LONDON: As per preliminary data from a European Union monitoring agency, the record for global average surface air temperature was broken for the second day in a row on Monday (July 22) making it the hottest day ever recorded on the planet after the one recorded on Sunday (July 21).
Copernicus Climate Change Service, which has been tracking temperature patterns since 1940, has said that the temperature was recorded at 17.15°C — 0.06°C higher than that recorded on Sunday.
The record had last been set for four consecutive days in a row in early July 2023. Before that, the hottest day was in August 2016.
"This past Monday might have set a new global record for warmest absolute global average temperature ever — by that I mean going back tens of thousands of years," said climate scientist Karsten Haustein at Leipzig University in Germany.
In recent days, cities in Japan, Indonesia and China have registered record heat. Gulf countries, too, have sweltered through heat indexes — factoring in humidity — exceeding 60°C.

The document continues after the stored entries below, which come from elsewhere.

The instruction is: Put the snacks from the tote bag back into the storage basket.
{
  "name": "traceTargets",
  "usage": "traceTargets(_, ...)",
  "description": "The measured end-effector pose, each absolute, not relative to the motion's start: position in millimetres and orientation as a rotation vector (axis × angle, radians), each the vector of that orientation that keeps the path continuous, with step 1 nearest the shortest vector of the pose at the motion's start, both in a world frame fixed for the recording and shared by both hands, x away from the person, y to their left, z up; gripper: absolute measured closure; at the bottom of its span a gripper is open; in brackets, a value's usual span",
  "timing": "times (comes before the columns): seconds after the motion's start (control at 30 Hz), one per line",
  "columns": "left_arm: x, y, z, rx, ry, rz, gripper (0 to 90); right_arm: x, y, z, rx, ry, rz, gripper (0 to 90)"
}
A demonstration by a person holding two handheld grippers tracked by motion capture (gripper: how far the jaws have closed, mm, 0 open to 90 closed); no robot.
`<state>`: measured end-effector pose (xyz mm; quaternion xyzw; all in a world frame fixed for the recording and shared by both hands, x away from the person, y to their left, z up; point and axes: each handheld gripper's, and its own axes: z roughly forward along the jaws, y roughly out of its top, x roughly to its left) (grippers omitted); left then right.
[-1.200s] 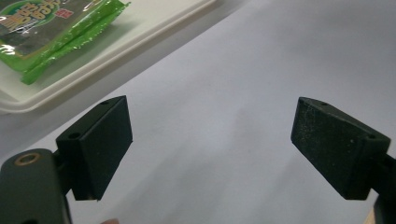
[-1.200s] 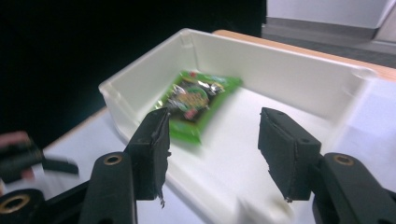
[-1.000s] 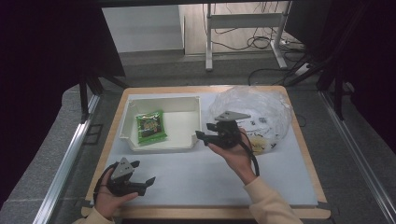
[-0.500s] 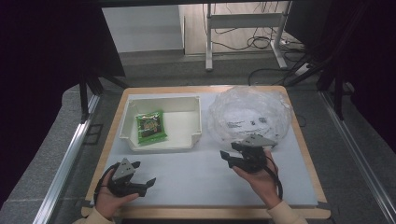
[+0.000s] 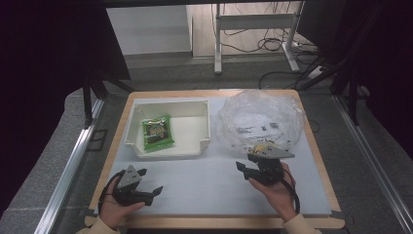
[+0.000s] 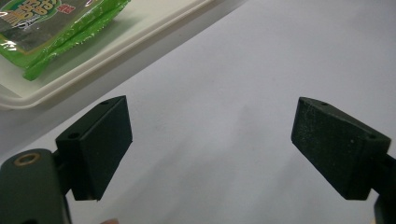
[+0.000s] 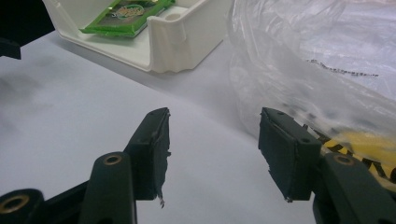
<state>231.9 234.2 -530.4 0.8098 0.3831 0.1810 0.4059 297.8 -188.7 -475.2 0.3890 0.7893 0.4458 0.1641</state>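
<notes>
Resting low at the bottom of the high view, two hand-held grippers sit on a white table surface (image 5: 204,180): the left gripper (image 5: 146,192) at lower left, jaws spread wide with nothing between them, and the right gripper (image 5: 242,168) at lower centre-right, jaws likewise apart and empty. One hand holds each. Just beyond the right gripper lies one crumpled clear plastic bag (image 5: 260,119), with yellow-and-black print showing through it in the right gripper view. At centre-left stands one white open-fronted tray (image 5: 168,146); inside lies one green snack packet (image 5: 157,132), flat, its long axis running near-to-far with a slight tilt. A wooden border (image 5: 214,222) frames the white surface. Farther back, grey floor, black cables and white table legs (image 5: 253,29) fill the upper frame, flanked by dark curtains.
</notes>
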Motion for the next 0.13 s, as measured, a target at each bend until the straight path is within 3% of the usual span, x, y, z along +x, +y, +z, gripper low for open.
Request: traceTargets(0.13,232.6,234.3,-530.3,2.041,0.965,0.455,12.5,296.9,-186.4,-474.2,1.098,2.246,1.283,43.5)
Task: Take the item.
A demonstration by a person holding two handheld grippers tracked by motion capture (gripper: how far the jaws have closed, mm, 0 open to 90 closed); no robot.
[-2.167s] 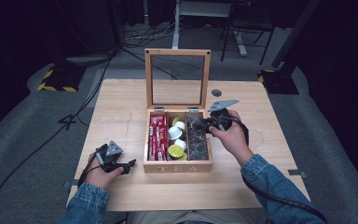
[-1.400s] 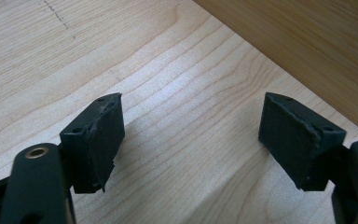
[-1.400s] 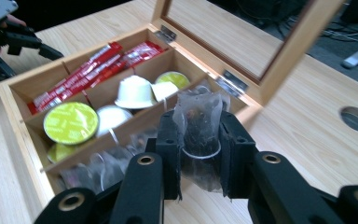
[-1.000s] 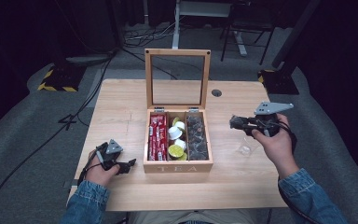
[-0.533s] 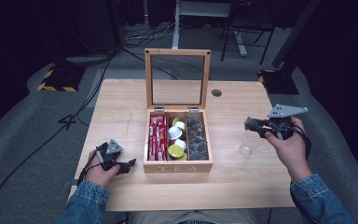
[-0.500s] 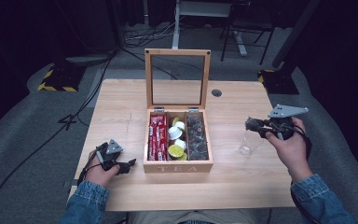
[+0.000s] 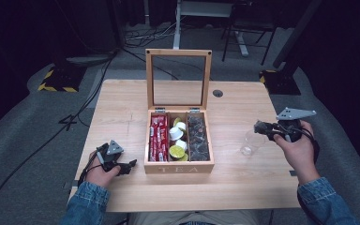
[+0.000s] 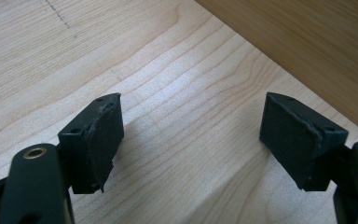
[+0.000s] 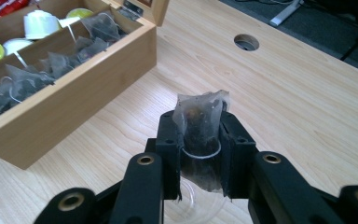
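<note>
An open wooden tea box [image 7: 178, 167] stands mid-table, its glass lid [image 7: 207, 77] upright. At the right, my right gripper [image 7: 261, 127] is shut on a mesh tea bag [image 9: 200, 122] with dark leaves, pinched between the pads [image 9: 170, 140]. It hangs just above a clear glass [image 7: 249, 144], whose rim [image 9: 192, 205] shows under the jaws. My left gripper [image 7: 127, 165] lies on the table by the box's front left corner. Its jaws [image 8: 191, 135] stand open over bare wood, with the box wall [image 8: 307, 42] just beyond.
The box holds red packets [image 7: 157, 138], white and yellow-green capsules [image 7: 178, 138] and dark tea bags [image 7: 198, 138]. A cable hole [image 7: 218, 93] lies behind the box on the right. The table's right edge is close to my right hand.
My right hand carried the tea bag from the box's right compartment out to the right and slightly down, over the glass. The left hand stayed put.
</note>
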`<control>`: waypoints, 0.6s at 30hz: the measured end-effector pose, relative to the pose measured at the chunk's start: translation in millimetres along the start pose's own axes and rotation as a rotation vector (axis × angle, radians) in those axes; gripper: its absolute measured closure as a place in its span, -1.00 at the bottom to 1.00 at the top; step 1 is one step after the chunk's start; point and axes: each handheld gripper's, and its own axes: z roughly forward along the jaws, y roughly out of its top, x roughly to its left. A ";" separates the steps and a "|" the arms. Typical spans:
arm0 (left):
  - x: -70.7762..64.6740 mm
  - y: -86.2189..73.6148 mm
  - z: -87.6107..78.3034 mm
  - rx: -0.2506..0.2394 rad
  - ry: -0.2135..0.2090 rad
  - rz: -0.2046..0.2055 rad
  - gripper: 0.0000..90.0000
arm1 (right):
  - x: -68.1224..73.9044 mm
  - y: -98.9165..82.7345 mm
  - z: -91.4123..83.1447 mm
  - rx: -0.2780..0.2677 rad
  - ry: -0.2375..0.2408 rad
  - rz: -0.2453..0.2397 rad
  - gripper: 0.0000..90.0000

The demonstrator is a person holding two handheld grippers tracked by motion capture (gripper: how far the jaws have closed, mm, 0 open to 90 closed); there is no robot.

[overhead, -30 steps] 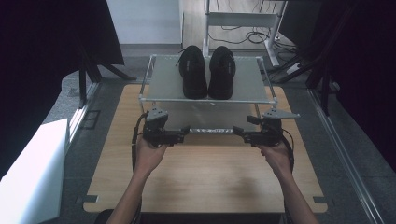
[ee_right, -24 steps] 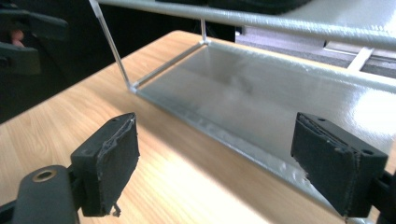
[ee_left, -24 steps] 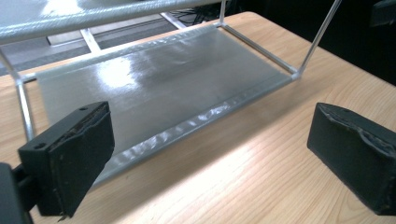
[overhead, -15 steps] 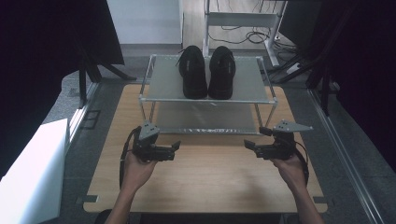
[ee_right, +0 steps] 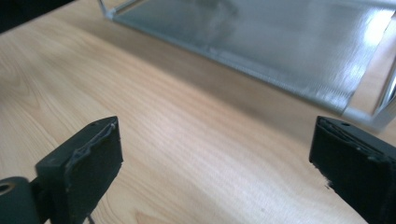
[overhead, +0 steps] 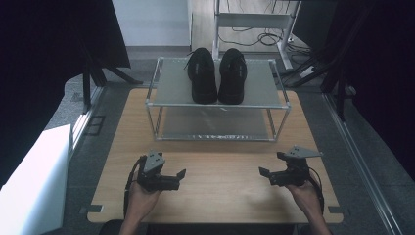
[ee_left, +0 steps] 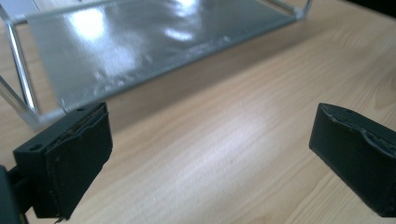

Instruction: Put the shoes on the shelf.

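A two-tier metal rack [overhead: 218,104] stands at the far middle of the wooden desk [overhead: 220,196]; its upper shelf carries a pair of black shoes, the left shoe [overhead: 202,76] and the right shoe [overhead: 232,76], side by side and just touching, toes toward the person, heels near the back rail; grey shelf surface lies bare to either side of the pair; the lower shelf [overhead: 215,122] carries nothing that can be seen, and in the left gripper view it shows as a shiny grey sheet [ee_left: 140,42] with a thin metal leg at its corner; in the right gripper view the same sheet [ee_right: 280,42] runs across the top, its front edge close above the desk. The left hand-held gripper [overhead: 180,176] sits low over the near left part of the desk, held by the left hand [overhead: 142,196], its jaws spread wide with only bare wood between them; the right hand-held gripper [overhead: 270,164] sits over the near right part, held by the right hand [overhead: 303,193], its jaws likewise wide apart and holding nothing. The two grippers are well apart, with a broad strip of bare wood between them and between each and the rack's front rail; the desk's near edge lies just behind the hands; grey floor borders the desk on both sides, and a white box [overhead: 32,181] stands on the floor at the left.
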 end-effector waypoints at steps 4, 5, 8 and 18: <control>-3.8 -10.8 9.0 0.045 0.002 0.015 -1.00 | -0.6 -16.0 9.4 0.053 -0.003 -0.010 -1.00; -4.3 -13.3 10.9 0.055 0.002 0.014 -1.00 | -1.2 -20.3 11.6 0.060 -0.008 -0.012 -1.00; -5.4 -25.4 20.4 0.106 0.001 0.007 -1.00 | -3.6 -30.3 17.0 0.083 -0.007 -0.007 -1.00; -12.9 -40.5 41.1 0.231 0.027 0.054 -1.00 | -5.7 -50.3 33.5 0.206 -0.046 -0.048 -1.00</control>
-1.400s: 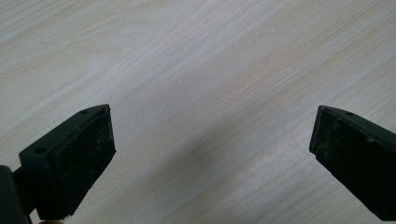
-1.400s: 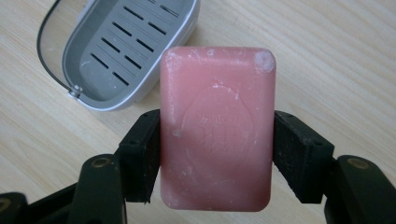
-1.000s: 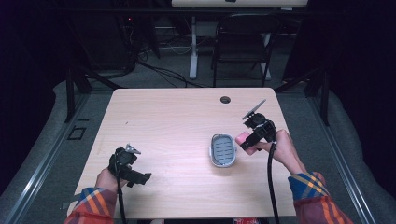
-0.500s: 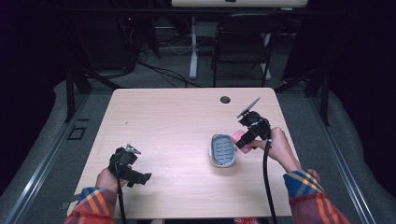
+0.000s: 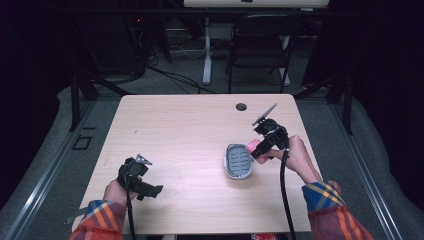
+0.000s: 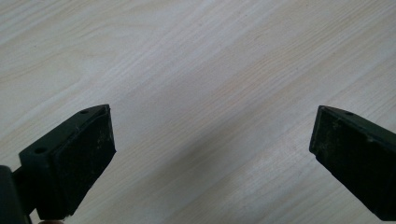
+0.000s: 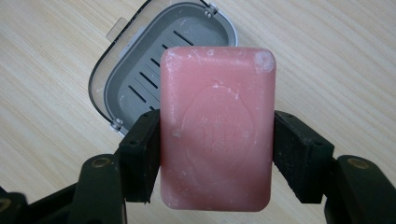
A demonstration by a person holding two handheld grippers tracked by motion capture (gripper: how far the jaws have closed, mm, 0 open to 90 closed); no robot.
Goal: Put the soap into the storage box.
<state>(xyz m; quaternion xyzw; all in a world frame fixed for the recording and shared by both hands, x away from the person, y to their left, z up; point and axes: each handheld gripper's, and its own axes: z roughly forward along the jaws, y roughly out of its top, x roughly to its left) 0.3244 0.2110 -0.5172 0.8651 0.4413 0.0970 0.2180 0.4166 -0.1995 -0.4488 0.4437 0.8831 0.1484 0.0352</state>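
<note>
Right gripper (image 7: 217, 140) clamps pink soap (image 7: 216, 126); grey dish (image 7: 154, 70) lies beyond its jaws. Left gripper (image 6: 210, 154) gapes over bare table (image 6: 210, 70).

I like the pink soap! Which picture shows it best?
The right gripper view: the soap looks big there, squeezed between the right gripper's jaws above the grey soap dish. In the high view it is a small pink spot. The left gripper view shows bare table.

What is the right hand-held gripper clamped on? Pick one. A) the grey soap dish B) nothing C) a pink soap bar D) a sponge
C: in the right gripper view the jaws of the right hand-held gripper press both sides of the pink soap bar, held above the grey soap dish.
</note>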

Meanwhile, temperatures in parts of Europe have surged past 45°C.
Climate change, driven by the burning of fossil fuels, is behind the record, scientists said. But unlike last year, which saw climate change combine with the El Nino climate pattern to usher in a new daily record, that is not the case this July.
Haustein said it was "remarkable" that the record had been breached now the world was well into neutral territory and no longer feeling the impact of El Nino.